Hell some even offer me to lunch but I don't know them or feel comfortable doing that.Even inside there homes.


----------



## John Anderson

A4UberLady said:


> Hell some even offer me to lunch but I don't know them or feel comfortable doing that.Even inside there homes.


As a woman, you have to really be careful.. Don't go inside these ppls homes.


----------



## A4UberLady

Yes. All the time dear.What are you not understanding?I get tipped daily.Do you live in Atlanta?Yes pax always tip not every single person and nothing about 50 trips.YOU are the only person bothered by this.Can someone clear this up fore or am I missing something.Tips daily to me = all the time.


----------



## Bart McCoy

A4UberLady said:


> Yes.
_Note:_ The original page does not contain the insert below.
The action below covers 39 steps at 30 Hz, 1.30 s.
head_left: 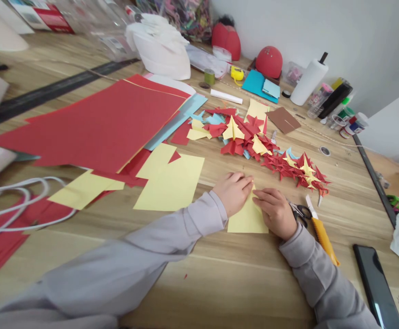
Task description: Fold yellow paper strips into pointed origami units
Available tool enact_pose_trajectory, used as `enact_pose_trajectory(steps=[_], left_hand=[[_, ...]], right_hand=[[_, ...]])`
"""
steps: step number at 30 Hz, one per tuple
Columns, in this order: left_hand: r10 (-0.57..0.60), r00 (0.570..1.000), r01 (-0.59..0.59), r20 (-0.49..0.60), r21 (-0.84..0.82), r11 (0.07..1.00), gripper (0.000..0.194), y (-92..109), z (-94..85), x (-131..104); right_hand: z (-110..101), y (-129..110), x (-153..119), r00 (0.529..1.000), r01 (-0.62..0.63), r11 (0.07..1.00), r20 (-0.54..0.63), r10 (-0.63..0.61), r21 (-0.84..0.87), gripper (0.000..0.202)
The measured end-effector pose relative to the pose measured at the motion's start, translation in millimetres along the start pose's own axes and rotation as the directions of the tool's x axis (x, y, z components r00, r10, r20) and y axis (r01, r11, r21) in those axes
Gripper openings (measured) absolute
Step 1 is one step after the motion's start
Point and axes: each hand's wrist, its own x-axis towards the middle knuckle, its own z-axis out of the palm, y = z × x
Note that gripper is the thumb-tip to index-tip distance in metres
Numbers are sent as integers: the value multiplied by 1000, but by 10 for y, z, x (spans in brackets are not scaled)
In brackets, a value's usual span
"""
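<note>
A pale yellow sheet of paper lies on the table in front of me, its far end narrowing toward a point under my fingers. My left hand is closed on that far end, fingers curled together at the left edge. From the other side my right hand pinches the right edge, fingertips close to the left ones. Just beyond the hands lies a pile of folded red, yellow and light blue paper planes. Black-handled scissors and an orange utility knife rest beside my right wrist.
Large red sheets and yellow pieces lie to the left, near a white cable. A phone is at the lower right. At the back stand a white bottle, a yellow tape measure and small jars.
</note>
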Motion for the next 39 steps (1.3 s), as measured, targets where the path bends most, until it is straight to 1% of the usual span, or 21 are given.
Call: enact_pose_trajectory(steps=[5,9,13,16,21,28,33,39], left_hand=[[-35,999,35,5,-2,999,29,12,-27,6],[-40,999,40,3,-4,999,29,13,-11,5],[-13,1000,13,-15,0,1000,29,-2,46,-4],[16,1000,-16,-8,2,1000,31,-10,69,-8],[0,1000,0,11,-29,1000,33,2,29,14],[-16,1000,16,-3,-97,995,38,6,16,5],[-21,1000,23,20,-85,996,39,29,10,1],[-32,997,37,66,-70,997,40,62,-67,7]], right_hand=[[1,4,0,1000,9,1000,-3,-9,-3,34],[14,16,-11,1000,4,1000,3,-4,1,35],[15,13,-10,1000,5,1000,3,-5,1,35],[10,7,-5,1000,9,1000,-6,-9,3,34],[11,5,-3,1000,8,1000,-2,-8,1,35],[7,-4,5,1000,3,1000,-3,-3,-7,34],[2,-13,13,1000,3,1000,-8,-4,-11,33],[0,-15,18,1000,10,1000,-8,-10,-11,31]])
All the time dear.What are you not understanding?I get tipped daily.Do you live in Atlanta?Yes pax always tip not every single person and nothing about 50 trips.YOU are the only person bothered by this.Can someone clear this up fore or am I missing something.Tips daily to me = all the time.


yeah okay. everyone believes you


----------



## A4UberLady

John Anderson said:


> As a woman, you have to really be careful.. Don't go inside these ppls homes.


Yes of course babes that's why I was saying I don't know them.That how you come up dead and missing.I read here that some folks actually eat lunch and stuff with them.I actually had a friend who was giving a old lady a ride over the holidays she's not a driver,she was sprayed with something making her fall out and they robbed her.I hear stories and it makes me super paranoid.Im not sure if we are allowed to carry weapons as a driver for uber but I do.


----------



## DC_Uber_Lyft_Driver

I'm not seeing tips daily with Uber, that's for sure. I have a 4.9 rating with about 1,000 rides, so I would think my tip rate would be on the higher side but alas, tips are a much-appreciated rarity with Uber. With Lyft on the other hand, I pull in tips fairly often.


----------



## A4UberLady

Bart McCoy said:


> yeah okay. everyone believes you


I'm not here to make anyone believe me period darling.I don't think anyone is slow either...


----------



## unter ling

What would Doyle do?

https://uberpeople.net/threads/solved-the-tipping-problem-for-me.5340/


----------



## Casandria

What is with all the "babes" and "darlings" and "dears"??? They ask you to lunch, too? In their homes? Either you're a troll or a colossal moron. (one other moniker comes to mind, but I'll refrain from using it)


----------



## A4UberLady

DC_Uber_Lyft_Driver said:


> I'm not seeing tips daily with Uber, that's for sure. I have a 4.9 rating with about 1,000 rides, so I would think my tip rate would be on the higher side but alas, tips are a much-appreciated rarity with Uber. With Lyft on the other hand, I pull in tips fairly often.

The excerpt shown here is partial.